Action item: The lines to be copied are those below that contain "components".

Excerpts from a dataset
:::::
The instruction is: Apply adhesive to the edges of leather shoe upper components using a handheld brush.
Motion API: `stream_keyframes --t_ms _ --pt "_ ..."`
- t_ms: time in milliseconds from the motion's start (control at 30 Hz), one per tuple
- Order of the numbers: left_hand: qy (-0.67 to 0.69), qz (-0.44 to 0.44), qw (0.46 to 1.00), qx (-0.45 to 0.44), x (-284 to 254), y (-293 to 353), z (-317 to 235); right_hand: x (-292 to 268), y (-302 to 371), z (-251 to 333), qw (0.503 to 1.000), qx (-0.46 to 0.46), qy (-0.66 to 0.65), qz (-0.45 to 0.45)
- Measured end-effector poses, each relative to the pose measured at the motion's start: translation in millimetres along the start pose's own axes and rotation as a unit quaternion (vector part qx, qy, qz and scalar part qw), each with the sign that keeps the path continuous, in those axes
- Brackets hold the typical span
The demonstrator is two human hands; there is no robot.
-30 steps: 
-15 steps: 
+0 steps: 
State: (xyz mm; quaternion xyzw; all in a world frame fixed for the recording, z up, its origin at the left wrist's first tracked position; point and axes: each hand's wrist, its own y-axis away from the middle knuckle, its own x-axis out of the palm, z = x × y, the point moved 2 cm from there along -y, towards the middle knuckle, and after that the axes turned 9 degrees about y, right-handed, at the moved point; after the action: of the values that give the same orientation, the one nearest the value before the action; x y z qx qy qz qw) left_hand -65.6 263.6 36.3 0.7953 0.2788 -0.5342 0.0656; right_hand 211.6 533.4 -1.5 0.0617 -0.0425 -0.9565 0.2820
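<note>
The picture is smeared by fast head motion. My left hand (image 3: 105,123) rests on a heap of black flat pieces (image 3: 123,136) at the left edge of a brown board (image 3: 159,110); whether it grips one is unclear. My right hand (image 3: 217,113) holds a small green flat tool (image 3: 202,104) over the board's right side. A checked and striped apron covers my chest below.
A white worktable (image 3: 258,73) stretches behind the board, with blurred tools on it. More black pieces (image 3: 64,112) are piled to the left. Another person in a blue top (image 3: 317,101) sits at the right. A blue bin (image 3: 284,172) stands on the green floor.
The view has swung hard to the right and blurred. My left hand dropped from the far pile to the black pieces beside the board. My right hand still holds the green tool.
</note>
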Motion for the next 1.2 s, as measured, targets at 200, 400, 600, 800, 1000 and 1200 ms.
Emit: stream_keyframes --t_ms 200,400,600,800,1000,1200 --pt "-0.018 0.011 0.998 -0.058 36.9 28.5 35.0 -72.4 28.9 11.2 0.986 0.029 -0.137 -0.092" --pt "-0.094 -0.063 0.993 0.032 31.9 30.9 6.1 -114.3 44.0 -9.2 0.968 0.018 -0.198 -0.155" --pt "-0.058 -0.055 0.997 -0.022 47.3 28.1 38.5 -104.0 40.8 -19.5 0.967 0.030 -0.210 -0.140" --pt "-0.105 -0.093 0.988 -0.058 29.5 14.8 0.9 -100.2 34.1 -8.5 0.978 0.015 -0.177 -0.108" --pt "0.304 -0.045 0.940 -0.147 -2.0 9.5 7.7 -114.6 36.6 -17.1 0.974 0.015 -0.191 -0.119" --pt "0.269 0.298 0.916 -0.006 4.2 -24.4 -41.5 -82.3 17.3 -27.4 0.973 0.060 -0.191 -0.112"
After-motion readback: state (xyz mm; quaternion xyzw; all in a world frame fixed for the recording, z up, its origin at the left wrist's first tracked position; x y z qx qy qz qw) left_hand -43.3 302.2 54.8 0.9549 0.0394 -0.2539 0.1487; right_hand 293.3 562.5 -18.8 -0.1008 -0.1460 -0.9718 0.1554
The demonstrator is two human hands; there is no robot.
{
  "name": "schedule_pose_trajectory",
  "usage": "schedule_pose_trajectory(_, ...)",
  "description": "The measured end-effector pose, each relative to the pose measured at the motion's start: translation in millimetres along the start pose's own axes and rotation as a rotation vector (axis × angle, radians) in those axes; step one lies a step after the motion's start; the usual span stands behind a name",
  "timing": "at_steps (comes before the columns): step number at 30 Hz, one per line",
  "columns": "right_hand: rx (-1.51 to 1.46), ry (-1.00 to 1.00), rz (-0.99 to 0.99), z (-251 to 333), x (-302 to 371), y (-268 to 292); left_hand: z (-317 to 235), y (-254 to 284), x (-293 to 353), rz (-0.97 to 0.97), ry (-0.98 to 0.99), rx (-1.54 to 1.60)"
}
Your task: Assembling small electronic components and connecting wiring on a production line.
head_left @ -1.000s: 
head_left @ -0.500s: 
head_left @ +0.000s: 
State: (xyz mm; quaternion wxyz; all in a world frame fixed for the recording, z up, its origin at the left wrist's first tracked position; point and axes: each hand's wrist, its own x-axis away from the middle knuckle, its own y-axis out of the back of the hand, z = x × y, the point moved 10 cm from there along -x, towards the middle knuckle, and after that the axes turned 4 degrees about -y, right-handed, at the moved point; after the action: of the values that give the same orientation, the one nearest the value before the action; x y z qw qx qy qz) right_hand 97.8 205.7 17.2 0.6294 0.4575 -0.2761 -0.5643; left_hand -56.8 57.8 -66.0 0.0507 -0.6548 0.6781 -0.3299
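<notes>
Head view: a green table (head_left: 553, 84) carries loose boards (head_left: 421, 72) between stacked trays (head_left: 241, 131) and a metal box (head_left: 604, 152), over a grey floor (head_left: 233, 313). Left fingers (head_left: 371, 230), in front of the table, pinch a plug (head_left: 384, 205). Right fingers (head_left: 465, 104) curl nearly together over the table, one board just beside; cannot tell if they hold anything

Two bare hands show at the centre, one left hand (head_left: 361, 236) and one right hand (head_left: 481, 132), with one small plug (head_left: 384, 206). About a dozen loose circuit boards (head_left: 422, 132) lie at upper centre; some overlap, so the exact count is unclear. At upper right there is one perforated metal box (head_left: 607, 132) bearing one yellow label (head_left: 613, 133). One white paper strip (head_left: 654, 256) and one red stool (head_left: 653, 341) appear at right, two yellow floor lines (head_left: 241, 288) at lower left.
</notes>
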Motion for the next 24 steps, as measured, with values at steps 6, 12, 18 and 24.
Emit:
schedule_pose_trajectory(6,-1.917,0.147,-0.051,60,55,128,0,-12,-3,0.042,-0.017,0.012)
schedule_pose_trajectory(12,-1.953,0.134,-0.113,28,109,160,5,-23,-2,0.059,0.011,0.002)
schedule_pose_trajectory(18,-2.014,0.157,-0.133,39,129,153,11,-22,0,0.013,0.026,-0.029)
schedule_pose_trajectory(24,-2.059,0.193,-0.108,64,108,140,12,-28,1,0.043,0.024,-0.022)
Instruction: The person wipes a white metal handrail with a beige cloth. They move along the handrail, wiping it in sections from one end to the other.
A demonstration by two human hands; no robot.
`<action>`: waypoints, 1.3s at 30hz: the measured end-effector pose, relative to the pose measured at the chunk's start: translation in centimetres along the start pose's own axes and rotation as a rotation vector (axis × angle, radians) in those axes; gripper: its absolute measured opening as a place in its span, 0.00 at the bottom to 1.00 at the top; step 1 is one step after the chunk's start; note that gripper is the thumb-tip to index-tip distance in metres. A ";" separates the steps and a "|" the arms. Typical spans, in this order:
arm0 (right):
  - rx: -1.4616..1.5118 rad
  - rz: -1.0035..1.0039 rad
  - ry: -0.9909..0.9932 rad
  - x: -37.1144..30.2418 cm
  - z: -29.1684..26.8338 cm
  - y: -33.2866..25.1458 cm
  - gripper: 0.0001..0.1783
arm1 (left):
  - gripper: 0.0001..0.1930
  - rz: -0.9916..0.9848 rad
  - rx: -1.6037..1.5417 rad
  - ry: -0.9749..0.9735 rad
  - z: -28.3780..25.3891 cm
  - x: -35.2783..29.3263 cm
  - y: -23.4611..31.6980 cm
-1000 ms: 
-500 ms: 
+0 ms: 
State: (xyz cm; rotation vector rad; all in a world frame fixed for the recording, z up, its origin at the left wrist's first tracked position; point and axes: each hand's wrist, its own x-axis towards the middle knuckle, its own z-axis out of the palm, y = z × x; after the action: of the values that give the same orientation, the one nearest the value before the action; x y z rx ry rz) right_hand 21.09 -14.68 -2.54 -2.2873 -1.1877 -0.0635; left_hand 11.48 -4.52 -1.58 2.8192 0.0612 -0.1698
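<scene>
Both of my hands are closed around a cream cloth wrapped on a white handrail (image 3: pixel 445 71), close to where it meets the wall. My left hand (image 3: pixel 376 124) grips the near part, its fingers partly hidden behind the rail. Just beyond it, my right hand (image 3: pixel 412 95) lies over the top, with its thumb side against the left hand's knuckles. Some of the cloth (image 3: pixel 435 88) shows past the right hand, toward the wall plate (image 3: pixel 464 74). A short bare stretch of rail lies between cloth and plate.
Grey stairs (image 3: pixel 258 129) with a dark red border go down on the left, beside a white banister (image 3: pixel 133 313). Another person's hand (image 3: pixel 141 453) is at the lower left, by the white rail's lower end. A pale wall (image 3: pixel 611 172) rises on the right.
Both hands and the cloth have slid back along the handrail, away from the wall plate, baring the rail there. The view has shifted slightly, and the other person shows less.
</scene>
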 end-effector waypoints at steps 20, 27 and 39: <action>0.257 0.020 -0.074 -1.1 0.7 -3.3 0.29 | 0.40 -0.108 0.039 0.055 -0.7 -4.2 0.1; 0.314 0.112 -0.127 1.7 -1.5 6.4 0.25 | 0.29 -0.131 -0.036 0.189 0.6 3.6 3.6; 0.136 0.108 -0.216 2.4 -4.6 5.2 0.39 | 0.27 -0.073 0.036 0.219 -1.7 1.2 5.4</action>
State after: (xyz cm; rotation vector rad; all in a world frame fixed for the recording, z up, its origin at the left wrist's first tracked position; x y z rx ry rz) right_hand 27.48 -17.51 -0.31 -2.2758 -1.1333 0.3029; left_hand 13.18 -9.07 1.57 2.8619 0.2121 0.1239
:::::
Answer space:
The instruction is: Apply adhesive to the edges of leather shoe upper components using a handheld brush.
Your task: Assembling small electronic components and connecting wiring on a production line.

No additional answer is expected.